The answer consists solely of the listing's lines from the first through the line containing "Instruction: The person", each reproduced exactly.
◇ ◇ ◇
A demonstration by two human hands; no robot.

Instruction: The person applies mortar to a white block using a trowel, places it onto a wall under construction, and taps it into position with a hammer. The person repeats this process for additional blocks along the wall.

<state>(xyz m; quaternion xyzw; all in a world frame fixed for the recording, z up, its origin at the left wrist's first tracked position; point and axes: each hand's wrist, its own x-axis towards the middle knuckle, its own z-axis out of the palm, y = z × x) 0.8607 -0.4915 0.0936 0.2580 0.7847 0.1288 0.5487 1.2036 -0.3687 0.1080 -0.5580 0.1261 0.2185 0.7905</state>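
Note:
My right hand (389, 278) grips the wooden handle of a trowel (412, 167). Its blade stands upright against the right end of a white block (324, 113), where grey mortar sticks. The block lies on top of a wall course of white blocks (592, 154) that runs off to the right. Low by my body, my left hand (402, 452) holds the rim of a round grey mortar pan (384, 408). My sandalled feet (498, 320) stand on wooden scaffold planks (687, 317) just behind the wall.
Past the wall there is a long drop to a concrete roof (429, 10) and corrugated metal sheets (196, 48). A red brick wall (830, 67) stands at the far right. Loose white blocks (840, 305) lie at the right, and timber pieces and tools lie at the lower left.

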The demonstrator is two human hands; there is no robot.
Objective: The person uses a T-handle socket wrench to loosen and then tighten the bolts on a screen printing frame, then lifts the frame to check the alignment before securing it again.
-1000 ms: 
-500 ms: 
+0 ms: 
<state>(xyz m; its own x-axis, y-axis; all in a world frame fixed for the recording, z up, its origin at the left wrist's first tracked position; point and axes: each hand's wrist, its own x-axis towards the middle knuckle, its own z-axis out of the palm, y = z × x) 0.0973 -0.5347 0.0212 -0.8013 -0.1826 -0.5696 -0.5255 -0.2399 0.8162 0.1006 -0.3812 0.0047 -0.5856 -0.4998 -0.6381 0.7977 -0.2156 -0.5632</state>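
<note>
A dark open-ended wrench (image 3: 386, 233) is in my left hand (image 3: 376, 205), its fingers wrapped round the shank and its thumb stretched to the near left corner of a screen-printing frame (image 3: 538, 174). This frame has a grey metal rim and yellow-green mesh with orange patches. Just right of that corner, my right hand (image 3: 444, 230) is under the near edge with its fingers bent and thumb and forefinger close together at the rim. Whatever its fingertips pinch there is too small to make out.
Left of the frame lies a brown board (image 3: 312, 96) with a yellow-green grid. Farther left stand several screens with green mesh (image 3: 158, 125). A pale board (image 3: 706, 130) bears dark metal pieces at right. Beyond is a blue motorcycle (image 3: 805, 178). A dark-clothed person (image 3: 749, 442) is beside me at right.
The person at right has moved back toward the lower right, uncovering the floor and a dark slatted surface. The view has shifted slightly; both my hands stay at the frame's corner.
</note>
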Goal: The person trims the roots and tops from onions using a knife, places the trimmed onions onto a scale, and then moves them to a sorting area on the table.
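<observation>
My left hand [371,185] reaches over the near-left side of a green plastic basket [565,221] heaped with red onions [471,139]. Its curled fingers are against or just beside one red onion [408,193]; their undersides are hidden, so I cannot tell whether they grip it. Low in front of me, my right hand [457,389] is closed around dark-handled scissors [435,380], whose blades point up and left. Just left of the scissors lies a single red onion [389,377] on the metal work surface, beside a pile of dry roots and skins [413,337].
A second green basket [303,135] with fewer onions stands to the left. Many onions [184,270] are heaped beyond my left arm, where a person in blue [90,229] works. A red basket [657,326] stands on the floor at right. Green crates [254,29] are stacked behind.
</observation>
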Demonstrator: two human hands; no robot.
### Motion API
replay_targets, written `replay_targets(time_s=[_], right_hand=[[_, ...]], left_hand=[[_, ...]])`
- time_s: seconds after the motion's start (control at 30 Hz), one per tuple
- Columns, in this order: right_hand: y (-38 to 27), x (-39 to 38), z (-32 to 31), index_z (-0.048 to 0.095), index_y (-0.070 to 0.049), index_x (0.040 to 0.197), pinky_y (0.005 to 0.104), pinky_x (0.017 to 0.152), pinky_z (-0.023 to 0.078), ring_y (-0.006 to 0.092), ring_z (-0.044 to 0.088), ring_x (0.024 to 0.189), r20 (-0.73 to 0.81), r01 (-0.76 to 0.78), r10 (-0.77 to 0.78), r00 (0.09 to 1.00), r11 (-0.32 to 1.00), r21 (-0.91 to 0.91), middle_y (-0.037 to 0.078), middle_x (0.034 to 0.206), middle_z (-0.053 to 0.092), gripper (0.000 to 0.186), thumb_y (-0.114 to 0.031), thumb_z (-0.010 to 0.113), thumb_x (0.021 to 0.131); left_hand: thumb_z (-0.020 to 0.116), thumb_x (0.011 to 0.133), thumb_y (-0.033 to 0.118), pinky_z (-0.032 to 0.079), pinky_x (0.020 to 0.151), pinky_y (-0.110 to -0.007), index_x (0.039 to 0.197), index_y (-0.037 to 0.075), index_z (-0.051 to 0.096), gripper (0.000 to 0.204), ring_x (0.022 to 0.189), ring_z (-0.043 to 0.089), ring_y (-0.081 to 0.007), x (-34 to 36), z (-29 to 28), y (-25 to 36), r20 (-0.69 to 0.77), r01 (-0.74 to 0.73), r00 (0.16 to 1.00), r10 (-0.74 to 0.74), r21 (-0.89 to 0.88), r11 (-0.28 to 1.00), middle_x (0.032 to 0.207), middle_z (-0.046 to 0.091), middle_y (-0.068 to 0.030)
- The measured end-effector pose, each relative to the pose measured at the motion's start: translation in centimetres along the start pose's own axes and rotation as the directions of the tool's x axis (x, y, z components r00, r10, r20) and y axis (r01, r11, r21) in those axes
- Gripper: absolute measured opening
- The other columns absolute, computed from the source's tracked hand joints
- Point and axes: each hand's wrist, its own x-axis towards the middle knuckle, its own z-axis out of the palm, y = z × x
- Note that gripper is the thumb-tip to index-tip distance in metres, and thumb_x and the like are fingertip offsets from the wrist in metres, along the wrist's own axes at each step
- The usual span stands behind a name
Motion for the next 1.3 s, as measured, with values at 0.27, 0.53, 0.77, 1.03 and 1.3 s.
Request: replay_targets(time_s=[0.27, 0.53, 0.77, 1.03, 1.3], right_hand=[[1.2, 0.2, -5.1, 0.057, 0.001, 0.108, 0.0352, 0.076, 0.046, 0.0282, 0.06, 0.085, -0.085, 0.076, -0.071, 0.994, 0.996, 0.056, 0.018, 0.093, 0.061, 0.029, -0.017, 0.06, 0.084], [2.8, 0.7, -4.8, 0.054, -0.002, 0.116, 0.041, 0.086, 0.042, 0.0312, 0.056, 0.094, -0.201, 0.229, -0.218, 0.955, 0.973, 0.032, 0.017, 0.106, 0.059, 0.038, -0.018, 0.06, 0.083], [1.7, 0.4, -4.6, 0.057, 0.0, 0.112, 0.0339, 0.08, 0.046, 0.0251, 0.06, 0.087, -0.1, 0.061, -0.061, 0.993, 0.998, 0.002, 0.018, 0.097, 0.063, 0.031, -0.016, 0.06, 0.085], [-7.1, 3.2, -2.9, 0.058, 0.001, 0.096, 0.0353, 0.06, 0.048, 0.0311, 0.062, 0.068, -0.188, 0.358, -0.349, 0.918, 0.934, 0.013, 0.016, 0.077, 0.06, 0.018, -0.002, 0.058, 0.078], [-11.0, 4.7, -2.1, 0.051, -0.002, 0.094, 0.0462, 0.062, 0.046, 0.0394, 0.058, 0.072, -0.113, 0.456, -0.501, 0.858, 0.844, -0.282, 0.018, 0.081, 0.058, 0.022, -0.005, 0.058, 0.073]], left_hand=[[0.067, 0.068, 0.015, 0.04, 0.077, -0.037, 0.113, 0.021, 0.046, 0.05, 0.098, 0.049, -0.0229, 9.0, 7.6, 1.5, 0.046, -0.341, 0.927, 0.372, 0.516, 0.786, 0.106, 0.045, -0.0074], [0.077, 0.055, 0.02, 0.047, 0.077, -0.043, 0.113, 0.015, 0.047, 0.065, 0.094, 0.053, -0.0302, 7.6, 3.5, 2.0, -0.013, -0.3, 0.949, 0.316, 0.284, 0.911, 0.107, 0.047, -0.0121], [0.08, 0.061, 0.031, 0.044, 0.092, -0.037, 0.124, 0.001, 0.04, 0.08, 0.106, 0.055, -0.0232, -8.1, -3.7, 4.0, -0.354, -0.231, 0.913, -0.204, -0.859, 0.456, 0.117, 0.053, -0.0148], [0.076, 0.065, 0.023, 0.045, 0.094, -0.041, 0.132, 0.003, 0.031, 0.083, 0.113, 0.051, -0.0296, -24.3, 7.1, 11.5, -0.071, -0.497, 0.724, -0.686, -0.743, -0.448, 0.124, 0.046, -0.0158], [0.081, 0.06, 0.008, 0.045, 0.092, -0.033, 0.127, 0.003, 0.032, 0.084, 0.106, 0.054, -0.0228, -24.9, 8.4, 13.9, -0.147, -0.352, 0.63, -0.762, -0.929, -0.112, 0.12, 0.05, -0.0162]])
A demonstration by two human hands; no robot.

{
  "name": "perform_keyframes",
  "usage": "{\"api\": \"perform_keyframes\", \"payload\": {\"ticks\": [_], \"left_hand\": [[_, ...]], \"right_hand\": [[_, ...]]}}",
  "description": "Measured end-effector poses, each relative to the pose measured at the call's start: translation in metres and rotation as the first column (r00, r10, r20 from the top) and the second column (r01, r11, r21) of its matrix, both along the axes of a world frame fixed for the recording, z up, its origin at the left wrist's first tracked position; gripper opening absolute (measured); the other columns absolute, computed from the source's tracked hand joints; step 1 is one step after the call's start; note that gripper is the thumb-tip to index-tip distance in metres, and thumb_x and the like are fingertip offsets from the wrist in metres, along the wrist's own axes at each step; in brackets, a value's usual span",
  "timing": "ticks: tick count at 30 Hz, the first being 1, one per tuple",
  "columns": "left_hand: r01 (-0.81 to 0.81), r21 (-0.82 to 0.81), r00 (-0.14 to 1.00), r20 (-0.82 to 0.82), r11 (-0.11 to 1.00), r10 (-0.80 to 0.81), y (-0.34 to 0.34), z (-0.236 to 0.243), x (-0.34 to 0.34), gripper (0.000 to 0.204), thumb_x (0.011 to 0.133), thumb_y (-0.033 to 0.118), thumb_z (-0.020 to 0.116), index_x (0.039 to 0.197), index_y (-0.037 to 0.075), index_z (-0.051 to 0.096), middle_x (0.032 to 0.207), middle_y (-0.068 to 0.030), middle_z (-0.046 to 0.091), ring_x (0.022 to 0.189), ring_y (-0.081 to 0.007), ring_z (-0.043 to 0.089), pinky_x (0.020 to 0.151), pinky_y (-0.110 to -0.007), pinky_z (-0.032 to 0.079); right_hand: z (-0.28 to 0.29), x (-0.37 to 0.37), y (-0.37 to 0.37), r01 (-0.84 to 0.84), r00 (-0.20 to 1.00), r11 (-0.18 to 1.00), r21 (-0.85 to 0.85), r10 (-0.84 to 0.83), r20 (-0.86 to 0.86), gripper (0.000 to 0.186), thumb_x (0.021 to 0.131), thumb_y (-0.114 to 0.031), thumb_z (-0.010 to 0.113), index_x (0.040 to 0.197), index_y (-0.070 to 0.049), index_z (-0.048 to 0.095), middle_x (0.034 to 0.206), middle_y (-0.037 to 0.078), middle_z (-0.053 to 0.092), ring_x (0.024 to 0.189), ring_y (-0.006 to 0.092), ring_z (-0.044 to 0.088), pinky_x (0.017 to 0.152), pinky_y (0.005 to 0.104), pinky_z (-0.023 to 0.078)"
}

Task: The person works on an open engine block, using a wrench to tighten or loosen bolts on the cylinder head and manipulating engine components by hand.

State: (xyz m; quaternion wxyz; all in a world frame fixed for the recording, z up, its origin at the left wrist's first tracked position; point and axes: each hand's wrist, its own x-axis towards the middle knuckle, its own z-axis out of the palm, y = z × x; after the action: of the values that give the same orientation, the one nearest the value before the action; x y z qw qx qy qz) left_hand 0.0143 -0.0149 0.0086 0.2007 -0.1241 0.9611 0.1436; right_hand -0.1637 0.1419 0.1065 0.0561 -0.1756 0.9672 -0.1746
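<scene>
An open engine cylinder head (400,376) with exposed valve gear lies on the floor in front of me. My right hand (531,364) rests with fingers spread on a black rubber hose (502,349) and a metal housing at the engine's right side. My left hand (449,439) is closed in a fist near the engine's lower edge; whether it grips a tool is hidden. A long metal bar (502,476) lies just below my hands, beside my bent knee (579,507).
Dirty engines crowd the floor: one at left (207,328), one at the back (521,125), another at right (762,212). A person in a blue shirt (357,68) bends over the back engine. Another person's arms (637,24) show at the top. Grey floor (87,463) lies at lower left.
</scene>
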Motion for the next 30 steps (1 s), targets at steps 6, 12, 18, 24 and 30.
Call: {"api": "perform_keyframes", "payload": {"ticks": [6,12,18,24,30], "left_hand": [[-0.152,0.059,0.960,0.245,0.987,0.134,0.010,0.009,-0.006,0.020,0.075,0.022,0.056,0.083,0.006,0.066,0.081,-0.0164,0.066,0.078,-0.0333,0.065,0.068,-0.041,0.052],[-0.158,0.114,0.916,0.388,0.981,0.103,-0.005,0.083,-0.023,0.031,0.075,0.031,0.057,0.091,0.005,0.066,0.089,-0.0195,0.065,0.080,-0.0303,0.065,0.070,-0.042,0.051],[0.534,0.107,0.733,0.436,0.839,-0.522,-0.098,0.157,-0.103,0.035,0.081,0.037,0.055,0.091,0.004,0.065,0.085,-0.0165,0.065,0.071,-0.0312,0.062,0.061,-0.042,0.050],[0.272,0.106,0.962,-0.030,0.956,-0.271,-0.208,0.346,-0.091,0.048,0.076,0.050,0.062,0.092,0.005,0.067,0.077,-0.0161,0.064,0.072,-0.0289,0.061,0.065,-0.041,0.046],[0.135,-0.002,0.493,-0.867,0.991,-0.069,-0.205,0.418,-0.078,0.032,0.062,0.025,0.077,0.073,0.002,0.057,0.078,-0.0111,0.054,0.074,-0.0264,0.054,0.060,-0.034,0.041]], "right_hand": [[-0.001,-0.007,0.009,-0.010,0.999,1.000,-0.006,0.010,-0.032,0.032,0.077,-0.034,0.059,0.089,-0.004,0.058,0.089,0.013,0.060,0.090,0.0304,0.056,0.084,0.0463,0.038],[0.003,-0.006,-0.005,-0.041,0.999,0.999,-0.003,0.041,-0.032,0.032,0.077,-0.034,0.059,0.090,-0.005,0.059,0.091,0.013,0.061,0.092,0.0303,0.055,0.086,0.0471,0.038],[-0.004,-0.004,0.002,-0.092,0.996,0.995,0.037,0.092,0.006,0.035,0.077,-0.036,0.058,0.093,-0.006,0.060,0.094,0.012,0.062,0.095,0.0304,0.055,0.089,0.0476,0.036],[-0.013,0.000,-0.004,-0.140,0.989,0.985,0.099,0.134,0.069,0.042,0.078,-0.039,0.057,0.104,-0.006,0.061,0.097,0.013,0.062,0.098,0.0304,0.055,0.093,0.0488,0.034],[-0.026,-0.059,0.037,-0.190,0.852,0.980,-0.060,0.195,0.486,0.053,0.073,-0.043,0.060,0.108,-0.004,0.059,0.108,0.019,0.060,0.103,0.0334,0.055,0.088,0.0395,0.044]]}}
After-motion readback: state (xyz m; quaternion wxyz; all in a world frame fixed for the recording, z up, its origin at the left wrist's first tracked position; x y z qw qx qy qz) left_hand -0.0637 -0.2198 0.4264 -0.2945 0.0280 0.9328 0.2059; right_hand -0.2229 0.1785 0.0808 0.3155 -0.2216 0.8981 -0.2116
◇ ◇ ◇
FINISHED TASK
A demonstration by two human hands; no robot.

Instruction: The person applies mortar to a white block using a trowel, places it onto a wall under construction, and taps it into position with a hammer. The person repeats this process for additional blocks along the wall.

That completes the output.